Stored items:
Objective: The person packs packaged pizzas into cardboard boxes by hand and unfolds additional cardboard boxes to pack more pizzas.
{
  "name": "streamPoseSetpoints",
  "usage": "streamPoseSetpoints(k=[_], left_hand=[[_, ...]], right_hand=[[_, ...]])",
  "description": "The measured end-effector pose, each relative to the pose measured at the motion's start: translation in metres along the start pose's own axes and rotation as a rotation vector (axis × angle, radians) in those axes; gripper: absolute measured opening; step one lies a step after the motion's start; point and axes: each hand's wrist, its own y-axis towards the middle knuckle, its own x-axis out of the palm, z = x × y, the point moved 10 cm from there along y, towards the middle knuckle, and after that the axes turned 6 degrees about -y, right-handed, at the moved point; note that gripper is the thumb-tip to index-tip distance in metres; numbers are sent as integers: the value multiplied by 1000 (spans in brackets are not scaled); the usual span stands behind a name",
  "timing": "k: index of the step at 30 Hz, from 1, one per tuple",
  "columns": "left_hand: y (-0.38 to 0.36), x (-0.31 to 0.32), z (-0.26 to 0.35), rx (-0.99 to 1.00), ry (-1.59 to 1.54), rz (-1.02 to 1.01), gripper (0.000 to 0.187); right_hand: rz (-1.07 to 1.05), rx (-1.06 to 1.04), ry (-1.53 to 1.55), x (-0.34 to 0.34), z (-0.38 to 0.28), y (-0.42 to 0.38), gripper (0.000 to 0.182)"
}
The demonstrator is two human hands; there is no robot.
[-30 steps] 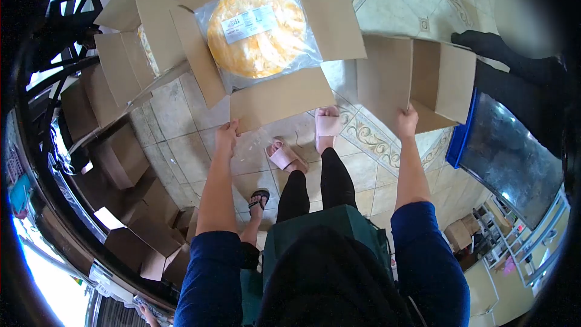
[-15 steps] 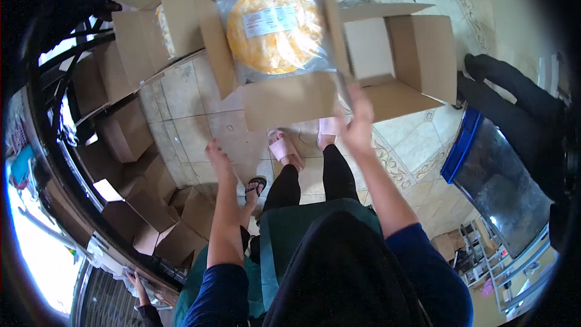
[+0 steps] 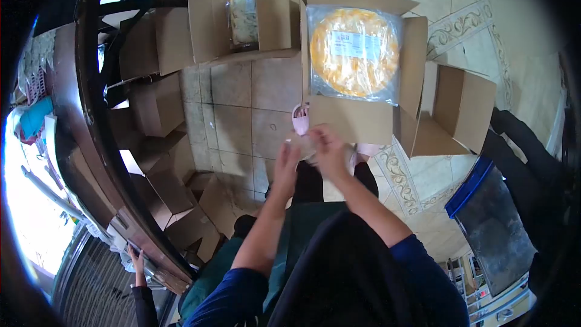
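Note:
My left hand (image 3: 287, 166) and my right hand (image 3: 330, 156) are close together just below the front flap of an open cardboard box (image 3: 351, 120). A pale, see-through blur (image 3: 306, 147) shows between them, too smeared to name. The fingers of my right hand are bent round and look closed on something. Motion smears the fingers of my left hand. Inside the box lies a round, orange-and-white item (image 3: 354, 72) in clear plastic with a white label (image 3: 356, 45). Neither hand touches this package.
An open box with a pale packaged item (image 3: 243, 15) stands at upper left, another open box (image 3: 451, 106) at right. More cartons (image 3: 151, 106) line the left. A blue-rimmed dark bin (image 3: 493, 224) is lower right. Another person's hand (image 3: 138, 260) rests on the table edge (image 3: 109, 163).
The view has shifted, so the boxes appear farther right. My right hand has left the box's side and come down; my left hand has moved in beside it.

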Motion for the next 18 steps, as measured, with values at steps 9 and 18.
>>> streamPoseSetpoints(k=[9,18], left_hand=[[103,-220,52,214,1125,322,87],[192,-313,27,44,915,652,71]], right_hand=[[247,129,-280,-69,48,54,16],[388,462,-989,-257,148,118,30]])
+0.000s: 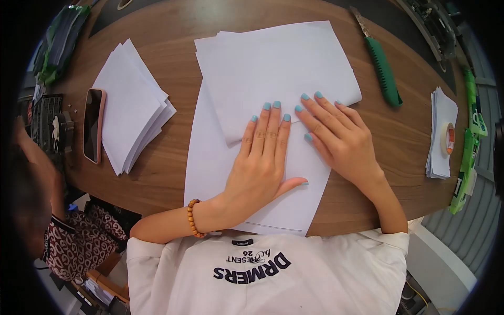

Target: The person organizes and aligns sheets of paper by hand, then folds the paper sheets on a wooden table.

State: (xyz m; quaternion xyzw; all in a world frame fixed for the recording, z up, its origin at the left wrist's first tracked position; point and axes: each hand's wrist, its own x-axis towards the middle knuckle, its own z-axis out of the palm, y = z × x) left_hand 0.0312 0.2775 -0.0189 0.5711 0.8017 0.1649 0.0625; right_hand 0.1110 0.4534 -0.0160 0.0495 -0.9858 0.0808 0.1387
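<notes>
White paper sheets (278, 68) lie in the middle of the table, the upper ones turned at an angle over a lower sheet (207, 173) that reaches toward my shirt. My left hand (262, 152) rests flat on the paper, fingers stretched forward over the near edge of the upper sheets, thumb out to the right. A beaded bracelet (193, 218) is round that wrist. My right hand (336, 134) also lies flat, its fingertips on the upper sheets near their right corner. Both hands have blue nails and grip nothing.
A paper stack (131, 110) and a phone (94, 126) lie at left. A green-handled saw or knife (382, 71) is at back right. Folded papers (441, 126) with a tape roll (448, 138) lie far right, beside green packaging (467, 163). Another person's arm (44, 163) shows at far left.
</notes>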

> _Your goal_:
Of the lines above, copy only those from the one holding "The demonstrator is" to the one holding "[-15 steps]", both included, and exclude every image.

> _Written solution_:
The demonstrator is two human hands; there is no robot.
[-30 steps] 
[-15 steps] 

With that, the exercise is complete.